How Would the Safety Director Respond?
This new liability theory raises some fascinating prospects: what does a trucking company safety director say, in deposition, when confronted with the fact that he hired an unfit driver who has caused 10 other truck accidents? Does the safety director testify that a truck driver’s previous history of truck crashes doesn’t matter? Or does the safety director say that he would never have hired this dangerous and unfit truck driver if he had known and if the previous employer had complied with federal safety regulations?

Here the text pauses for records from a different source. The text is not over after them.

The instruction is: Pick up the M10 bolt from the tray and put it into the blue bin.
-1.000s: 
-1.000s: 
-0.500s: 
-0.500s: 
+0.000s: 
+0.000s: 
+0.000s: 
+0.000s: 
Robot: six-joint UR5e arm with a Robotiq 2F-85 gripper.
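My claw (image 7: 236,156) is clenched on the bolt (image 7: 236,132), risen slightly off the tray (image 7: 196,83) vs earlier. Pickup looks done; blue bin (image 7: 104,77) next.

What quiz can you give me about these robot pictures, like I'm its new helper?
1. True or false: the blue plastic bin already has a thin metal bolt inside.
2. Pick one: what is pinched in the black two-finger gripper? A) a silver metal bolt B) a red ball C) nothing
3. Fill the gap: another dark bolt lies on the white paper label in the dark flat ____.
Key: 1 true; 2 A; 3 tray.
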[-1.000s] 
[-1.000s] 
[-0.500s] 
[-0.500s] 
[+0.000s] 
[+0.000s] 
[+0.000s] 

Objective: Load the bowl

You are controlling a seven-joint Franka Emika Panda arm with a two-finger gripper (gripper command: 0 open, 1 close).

Presumably, most safety directors will testify that a safe trucking company would not have hired this driver if they had known about all the prior crashes, or who failed his Department of Transportation (“DOT”) drug/alcohol tests, etc (having litigated truck accident cases for 15 years, I have yet to depose the safety director who says he loves to hire dangerous, alcoholic truck drivers). When this testimony is obtained, a new negligence cause of action can then be brought against that driver’s previous employer who failed to disclose this information when they were contacted and the previous employer can be added to the lawsuit as an additional defendant.
Michigan lawyers do not have many weapons to confront bad trucking companies who knowingly hire bad drivers to save a few dollars, but perhaps this additional liability theory may help make our roads safer.